I love the detail, the scruple, the sheer vindictiveness of Amis’s grammatical sneer at his own character Doll – ‘Lady Luck, that day, smiled on we Pretorians’ – even though that again seems typical of the miniature, interstitial, finally inconsequential scale of the imagination on display.

The book as a whole strikingly lacks the dimension of fear: it is far too breezy to allow fear (a cloud or miasma, after all) to settle. Amis – and quite possibly English as a whole, with its ingrained elements of banter and irony and reserved judgment – isn’t very good at catching or conveying the gradient of a conversation or a relationship. When Thomsen talks to his dying, same-age aunt (with whom he may or may not have had a relationship), she sounds like his grandmother, because Amis insists on her calling him ‘Golito’ all the time. In English – in Amis – humour is privileged, always. But how to humour – and for that matter, why humour? – someone who speaks in death sentences, even if you’ve taken the trouble to call him ‘Doll’? Who is the big man here? In England you can’t tell (and someone like Canetti spent half his life wondering). Where is the hierarch, and why won’t he talk like one? There is something not quite serious about The Zone of Interest; exchanges between powerful men and effortless arbiters on life and death are for the most part simply ridiculous; one can’t tell who has ‘the upper hand’, who is at risk, who is playing whom – because both are playing each other, and the whole thing is a game. The idiom is not arm-wrestling but paper-scissors-stone. Take away the sting of class and the inevitability of dissimulation, and a whole world of rather crude scenes (they are about rank, and not class) useful to an understanding of the 1930s and 1940s seem not to be available to Amis’s English imagination, in which pompousness is not naturally equated with power, or assertion with domination. Speech tends to be colour, not weight; which of course is hopeless (when Mandelstam writes about Stalin, he writes about weight).

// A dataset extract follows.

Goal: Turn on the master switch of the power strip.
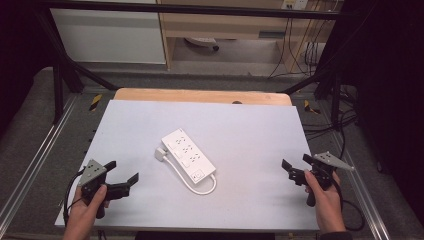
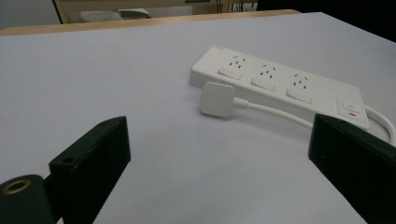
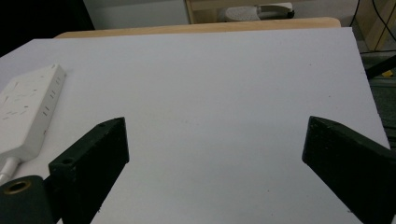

If you think a novel is splashing through a puddle, and what you are good at is splashing through puddles, then you will continue to splash through puddles even if you are in far over your head, and your novel will continue to have the entertaining and transgressive virtues and the unbelievable and crippling limitations of splashing through puddles. Even if you supply a reading list.